Saturday, August 22, 2020

Object and array inlining

 Collections are frequently used in classes and they are part of standard library.  This additional layer between the business object and the array causes memory loads. Inlining reduces this overhead by placing the objects and arrays together in the heap and by replacing the memory accesses with offset address arithmetic. Object and array have headers and these are used for inlining. Dynamic arrays are given additional header fields and values. This might increase heap usage but it definitely reduces the execution time.

For example, a Polygon class can be defined as having a java.util.ArrayList of objects which corresponds to a dynamic list of Points. When the new elements are added and the size of the array does not suffice, the array is resized. The array elements reference the points that store the coordinates. There are two lookups for access to a point, first the loading of the field points and second the loading of the elementData. These two loads and one array access are unnecessary. Inlining combines the objects into a larger group such that a point can be loaded with a single access. 

The points reference is initialized once and the elementData can be resized many times. An intelligent technique can handle this inlining which goes above and beyond the regular inlining of fixed value objects.

Objects and array inlining operate on a group of objects and arrays in the heap that are in a parent-child relationship. These nest levels allow the reference of a child to be directly in the parent even if a parent has multiple children. There can be a hierarchy of such levels but the difference is only between object fields and array fields.

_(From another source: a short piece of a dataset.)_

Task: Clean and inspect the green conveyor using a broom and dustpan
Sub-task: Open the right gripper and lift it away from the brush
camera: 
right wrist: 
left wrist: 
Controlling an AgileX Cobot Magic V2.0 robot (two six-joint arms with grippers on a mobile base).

The bytecode is the same between array and object fields but the inlining is different between the two. The size of the object is known beforehand. The size of an array is not known until allocation. Hot fields are worth more for optimizing. The Just-in-time compiler is leveraged for this purpose which inserts read barriers that increment field access counters per field and class.

The inlining works when the following two conditions are met. First, the parent and child objects must be allocated together and the field store that places the reference of the parent in the child must happen immediately afterwards so that it remains true for the lifetime of the data structures that are collocated this way. Second, the field stores must not overwrite the field with a new value. 


Friday, August 21, 2020

Performance improvements using Objects and array inlining

Both objects and arrays can be inlined. Object inlining has been recognized for a while and array inlining expands the concepts of inlining to arrays. When we have a group of objects and arrays, that refer to each other, the execution environment has to load them in memory for their access. This is a waste if the objects and arrays can be collocated instead, where they are placed consecutively in memory. Then the memory loads can be replaced by address arithmetic which reduces the costs of field and array accesses.

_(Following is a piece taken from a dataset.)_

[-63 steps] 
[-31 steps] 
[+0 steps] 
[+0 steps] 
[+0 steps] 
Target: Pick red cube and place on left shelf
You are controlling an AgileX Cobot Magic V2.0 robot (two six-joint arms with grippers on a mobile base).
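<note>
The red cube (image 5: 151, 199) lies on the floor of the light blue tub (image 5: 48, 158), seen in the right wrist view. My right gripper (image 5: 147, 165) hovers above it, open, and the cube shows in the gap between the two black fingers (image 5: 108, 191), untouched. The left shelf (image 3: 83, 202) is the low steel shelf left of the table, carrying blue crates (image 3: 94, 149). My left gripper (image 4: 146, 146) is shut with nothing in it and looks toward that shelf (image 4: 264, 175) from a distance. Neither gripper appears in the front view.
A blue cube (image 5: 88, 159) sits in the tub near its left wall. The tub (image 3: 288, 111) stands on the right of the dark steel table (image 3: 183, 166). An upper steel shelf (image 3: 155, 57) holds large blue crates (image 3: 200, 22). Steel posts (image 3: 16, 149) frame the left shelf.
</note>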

The benefit with arrays is that the size of this data structure and the number of elements is known beforehand even though it might vary from array to array. The fields referring to those arrays have to be changed whenever the array gets relocated. This can happen all under the hood without the developer having to declare any additional syntax in the language.

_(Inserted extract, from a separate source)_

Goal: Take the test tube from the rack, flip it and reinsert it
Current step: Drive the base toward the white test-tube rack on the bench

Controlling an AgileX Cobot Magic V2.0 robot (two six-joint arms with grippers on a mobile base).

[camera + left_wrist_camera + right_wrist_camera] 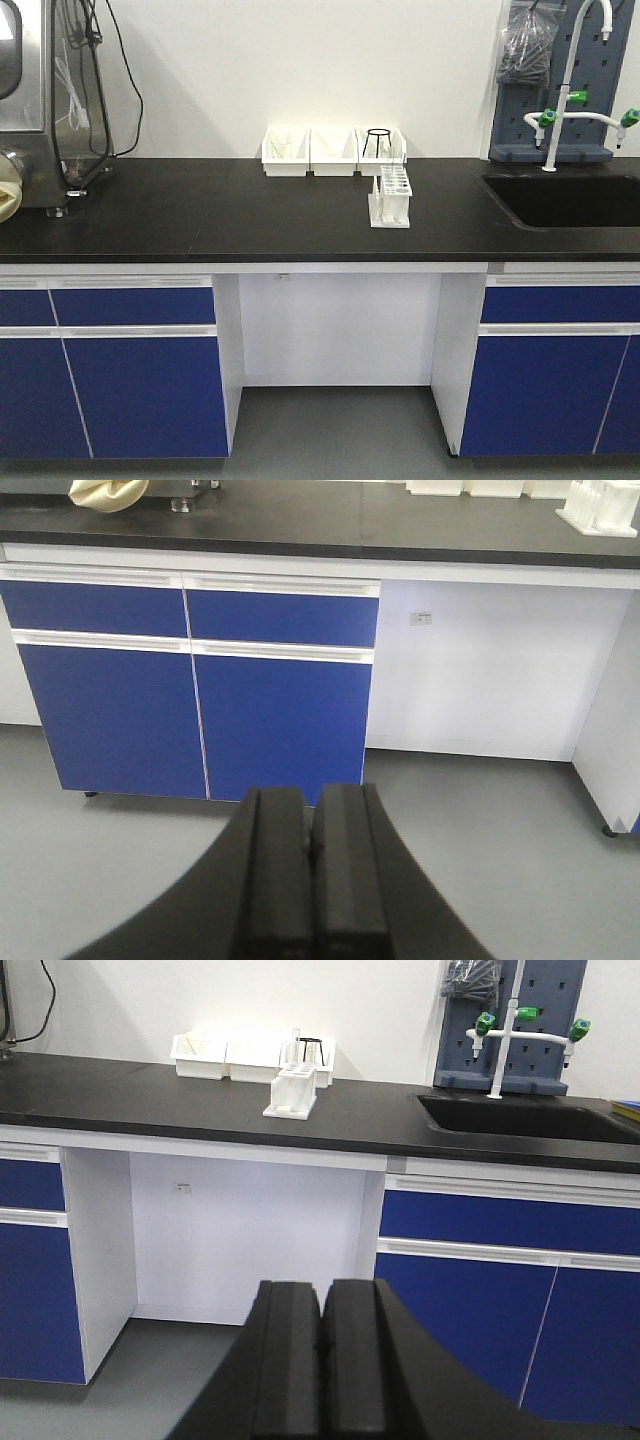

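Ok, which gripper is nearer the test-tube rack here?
Right, probably. The right gripper sits shut, low and back from the bench, with the rack up ahead, slightly left. The left gripper, also shut and low, has the rack far off to its right.

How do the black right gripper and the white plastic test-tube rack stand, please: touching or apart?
Apart: the right wrist view shows the right gripper well short of the rack.

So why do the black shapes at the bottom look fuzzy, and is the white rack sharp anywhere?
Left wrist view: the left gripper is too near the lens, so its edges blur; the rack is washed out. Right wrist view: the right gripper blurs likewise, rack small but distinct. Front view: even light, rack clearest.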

A code pattern that detects these changes and allows the optimized access of such array fields would then be a significant innovation to boost the performance of the program. Some have already been published.  Researchers claim that the inlining of array element objects into an array is not possible without a global data flow analysis. This pattern can be integrated into the array bounds check during compilation. A dynamic approach for array inlining can be included into the compilation with little or no analysis overhead.

Collections are frequently used in classes and they are part of standard library.  This additional layer between the business object and the array causes memory loads. Inlining reduces this overhead by placing the objects and arrays together in the heap and by replacing the memory accesses with offset address arithmetic. Object and array have headers and these are used for inlining. Dynamic arrays are given additional header fields and values. This might increase heap usage but it definitely reduces the execution time.

For example, a  Polygon class can be defined as having a java.util.ArrayList of objects  which corresponds to a dynamic list of Points. When the new elements are added and the size of the array does not suffice, the array is resized. The array elements reference the points that store the coordinates. There are two lookups for access to a point, first the loading of the field points and second the loading of the elementData. These two loads and one array access are unnecessary. Inlining combines the objects into a larger group such that a point can be loaded with a single access. 

The points reference is initialized once and the elementData can be resized many times. An intelligent technique can handle this inlining which goes above and beyond the regular inlining of fixed value objects.



Thursday, August 20, 2020

JDK 11 migration

 The deployment stack pertaining to applets has been removed from JDK while this was marked deprecated in Java 9. This eliminates the need to support browsers for this stack. Java FX and Java Mission Control are available separately.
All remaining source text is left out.